Interpretation and worked example
Run a baseline scenario and keep that result visible. Next, modify one assumption to reflect your realistic alternative and compare direction plus size of change. If the direction matches your domain expectation and the size is plausible, your setup is usually coherent. If not, check hidden defaults, boundary conditions, and interpretation notes before deciding which scenario to adopt.
See also
FAQ
What does the p-value shading show?
The shaded area matches the p-value under the null distribution. Two-tailed tests shade both sides, while one-tailed tests shade only one side.
How are the Wilson and Newcombe intervals computed?
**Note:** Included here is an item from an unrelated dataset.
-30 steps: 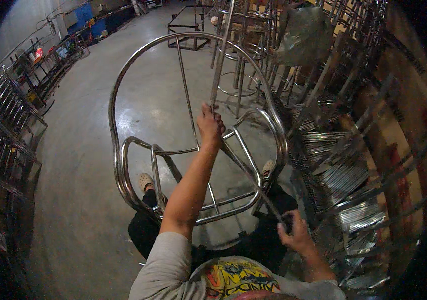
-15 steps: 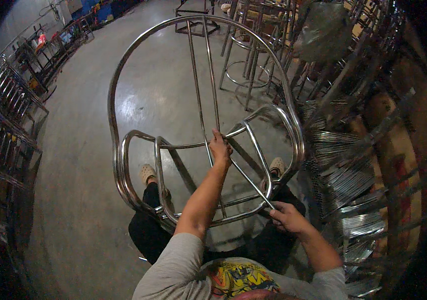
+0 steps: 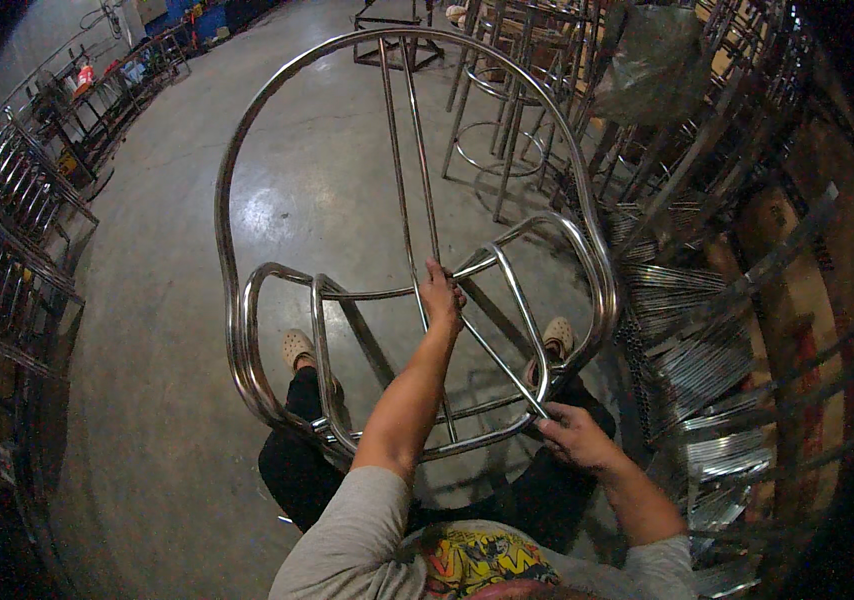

Wilson intervals use the adjusted proportion with a z critical value. Newcombe combines two Wilson intervals to form bounds for the difference.
What should I do first on this page?
Start with the minimum required inputs or the first action shown near the primary button. Keep optional settings at defaults for a baseline run, then change one setting at a time so you can explain what caused each output change.
Why does this page differ from another tool?
Different pages often use different defaults, units, rounding rules, or assumptions. Align those settings before comparing outputs. If differences remain, compare each intermediate step rather than only the final number.
How reliable are the displayed values?
Values are computed in the browser and rounded for display. They are good for planning and educational checks, but for regulated or high-stakes decisions you should validate assumptions with official guidance or professional review.